Extract each line from the entries below that has the string "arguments" in it.

### DATASET
────────
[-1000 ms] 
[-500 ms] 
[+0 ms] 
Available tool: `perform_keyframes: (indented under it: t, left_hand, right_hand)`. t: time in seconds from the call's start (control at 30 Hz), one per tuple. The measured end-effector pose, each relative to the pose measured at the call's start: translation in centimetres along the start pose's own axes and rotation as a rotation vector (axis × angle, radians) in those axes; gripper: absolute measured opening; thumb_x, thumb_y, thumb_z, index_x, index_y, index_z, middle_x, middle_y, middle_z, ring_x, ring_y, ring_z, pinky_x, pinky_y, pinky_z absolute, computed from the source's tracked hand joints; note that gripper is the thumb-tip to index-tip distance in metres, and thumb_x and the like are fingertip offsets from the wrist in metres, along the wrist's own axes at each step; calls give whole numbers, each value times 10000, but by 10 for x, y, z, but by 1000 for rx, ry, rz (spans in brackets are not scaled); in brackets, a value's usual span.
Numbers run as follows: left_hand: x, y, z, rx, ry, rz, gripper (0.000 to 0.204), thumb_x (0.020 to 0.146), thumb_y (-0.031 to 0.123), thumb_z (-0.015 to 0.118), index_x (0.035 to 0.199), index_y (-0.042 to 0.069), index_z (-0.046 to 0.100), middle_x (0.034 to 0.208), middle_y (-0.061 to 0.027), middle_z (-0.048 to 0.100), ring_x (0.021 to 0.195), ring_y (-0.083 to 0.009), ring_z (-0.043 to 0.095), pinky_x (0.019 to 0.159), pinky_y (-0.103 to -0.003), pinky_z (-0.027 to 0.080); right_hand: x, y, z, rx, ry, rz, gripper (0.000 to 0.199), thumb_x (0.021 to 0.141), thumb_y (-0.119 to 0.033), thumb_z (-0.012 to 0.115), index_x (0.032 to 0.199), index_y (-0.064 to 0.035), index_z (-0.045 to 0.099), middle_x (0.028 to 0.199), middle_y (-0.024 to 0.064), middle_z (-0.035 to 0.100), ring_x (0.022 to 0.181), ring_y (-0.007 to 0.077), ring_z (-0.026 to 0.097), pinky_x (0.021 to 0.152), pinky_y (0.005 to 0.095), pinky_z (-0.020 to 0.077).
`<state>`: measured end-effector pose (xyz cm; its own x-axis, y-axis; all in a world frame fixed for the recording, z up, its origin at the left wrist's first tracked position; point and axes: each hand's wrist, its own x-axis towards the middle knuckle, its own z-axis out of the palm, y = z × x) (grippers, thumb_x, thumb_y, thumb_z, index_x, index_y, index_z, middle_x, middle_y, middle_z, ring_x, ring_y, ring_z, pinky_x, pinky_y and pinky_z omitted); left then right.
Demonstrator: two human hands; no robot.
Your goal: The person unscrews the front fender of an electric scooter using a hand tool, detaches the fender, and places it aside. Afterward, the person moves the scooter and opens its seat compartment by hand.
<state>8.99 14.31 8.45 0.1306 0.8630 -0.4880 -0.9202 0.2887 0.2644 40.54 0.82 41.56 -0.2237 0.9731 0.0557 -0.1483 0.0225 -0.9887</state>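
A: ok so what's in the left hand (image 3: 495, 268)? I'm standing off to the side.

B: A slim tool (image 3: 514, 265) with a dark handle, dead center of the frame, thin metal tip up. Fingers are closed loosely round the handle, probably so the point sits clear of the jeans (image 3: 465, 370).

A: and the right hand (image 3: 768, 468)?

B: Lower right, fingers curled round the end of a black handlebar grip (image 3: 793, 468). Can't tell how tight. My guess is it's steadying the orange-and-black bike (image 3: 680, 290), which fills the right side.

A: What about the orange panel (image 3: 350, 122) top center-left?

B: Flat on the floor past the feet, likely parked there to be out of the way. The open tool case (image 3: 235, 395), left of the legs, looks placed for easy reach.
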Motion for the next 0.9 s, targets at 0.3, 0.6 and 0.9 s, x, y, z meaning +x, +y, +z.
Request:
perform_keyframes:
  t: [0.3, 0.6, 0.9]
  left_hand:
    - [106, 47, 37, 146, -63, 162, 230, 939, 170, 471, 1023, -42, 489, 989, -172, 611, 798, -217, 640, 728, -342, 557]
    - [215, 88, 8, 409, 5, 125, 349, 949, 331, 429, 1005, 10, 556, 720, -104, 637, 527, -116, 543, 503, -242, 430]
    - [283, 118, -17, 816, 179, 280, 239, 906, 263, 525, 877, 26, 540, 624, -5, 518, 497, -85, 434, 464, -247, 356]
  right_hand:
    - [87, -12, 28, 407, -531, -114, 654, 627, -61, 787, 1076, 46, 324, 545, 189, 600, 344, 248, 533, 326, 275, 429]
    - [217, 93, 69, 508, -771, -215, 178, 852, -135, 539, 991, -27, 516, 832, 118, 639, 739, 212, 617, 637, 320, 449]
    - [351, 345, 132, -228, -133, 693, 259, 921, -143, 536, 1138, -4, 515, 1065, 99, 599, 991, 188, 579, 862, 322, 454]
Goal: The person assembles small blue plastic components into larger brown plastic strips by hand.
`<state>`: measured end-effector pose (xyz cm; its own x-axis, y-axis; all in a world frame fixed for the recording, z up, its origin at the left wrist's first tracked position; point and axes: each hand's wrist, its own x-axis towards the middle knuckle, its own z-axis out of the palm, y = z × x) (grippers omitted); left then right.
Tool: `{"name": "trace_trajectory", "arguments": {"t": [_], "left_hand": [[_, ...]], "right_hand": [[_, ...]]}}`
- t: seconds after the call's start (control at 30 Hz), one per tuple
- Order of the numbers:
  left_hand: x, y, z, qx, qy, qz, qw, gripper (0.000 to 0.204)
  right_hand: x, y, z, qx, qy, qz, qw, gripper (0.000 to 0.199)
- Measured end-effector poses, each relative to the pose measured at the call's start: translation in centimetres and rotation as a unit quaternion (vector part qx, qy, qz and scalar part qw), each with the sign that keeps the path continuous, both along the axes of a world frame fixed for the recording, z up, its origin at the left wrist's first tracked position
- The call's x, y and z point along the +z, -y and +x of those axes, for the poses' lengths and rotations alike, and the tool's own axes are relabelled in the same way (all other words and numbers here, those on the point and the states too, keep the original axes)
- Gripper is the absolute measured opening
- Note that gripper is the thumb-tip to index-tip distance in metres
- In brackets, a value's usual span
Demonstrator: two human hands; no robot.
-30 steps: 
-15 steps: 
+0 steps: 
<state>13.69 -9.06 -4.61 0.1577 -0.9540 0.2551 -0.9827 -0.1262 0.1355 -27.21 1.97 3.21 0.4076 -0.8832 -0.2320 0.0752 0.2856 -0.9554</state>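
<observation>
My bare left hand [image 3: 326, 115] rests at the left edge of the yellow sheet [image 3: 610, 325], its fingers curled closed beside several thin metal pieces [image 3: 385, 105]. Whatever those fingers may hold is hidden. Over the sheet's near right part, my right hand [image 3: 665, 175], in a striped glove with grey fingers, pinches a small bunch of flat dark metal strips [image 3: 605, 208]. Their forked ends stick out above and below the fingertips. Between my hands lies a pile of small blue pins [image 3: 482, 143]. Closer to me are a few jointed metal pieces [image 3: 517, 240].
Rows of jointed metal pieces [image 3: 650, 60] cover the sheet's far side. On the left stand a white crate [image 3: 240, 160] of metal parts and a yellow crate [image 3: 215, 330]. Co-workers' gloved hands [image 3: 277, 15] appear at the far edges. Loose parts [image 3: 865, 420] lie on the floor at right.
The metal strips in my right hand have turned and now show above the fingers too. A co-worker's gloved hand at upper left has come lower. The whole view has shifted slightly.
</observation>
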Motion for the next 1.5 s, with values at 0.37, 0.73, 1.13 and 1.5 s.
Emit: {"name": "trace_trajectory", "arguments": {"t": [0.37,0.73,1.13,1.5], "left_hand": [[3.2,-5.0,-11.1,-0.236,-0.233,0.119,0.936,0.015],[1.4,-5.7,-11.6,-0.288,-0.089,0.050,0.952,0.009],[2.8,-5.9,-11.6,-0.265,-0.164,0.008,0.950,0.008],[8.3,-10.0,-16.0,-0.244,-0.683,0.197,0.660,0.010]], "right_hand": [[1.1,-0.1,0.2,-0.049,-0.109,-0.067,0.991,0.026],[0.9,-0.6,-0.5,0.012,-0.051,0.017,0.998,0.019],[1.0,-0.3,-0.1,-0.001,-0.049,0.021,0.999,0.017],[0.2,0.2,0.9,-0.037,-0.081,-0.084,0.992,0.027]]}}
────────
### REPLY TO THE TASK
Tool: `{"name": "trace_trajectory", "arguments": {"t": [_], "left_hand": [[_, ...]], "right_hand": [[_, ...]]}}`
Emit: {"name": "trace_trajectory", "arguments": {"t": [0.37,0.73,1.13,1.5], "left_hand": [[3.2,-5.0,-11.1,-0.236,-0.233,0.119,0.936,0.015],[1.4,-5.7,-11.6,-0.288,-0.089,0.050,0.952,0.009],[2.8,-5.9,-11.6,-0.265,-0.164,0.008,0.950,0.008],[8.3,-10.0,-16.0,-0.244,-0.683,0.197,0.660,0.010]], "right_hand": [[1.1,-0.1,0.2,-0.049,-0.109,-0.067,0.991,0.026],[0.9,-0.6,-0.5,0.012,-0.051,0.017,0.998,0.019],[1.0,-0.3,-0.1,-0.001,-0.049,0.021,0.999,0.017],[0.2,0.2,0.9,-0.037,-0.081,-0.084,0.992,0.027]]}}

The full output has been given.